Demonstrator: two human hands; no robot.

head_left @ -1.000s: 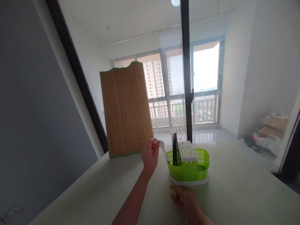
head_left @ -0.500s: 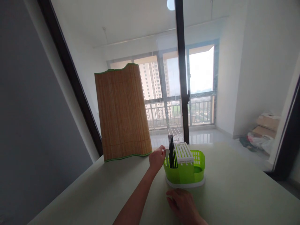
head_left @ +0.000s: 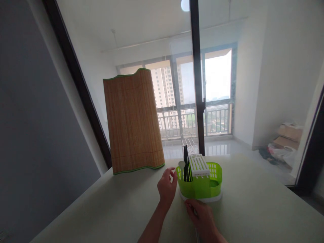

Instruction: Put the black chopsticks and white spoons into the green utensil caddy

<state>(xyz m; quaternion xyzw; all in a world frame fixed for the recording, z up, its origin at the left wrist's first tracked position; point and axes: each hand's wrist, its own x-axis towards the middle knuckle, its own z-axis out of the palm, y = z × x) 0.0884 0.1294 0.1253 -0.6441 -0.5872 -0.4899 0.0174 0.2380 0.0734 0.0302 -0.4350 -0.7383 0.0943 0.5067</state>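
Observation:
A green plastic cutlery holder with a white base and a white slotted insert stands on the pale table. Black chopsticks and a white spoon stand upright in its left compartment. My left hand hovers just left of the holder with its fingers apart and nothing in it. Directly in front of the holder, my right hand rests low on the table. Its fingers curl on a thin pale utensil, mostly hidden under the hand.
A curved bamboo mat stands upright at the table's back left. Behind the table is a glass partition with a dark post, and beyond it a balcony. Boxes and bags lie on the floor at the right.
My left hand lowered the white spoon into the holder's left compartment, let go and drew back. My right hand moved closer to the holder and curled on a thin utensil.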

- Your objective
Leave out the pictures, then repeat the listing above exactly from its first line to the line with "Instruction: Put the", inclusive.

- Result below
Demonstrator: two human hands; no robot.

head_left @ -1.000s: 
head_left @ -0.500s: 
head_left @ +0.000s: 

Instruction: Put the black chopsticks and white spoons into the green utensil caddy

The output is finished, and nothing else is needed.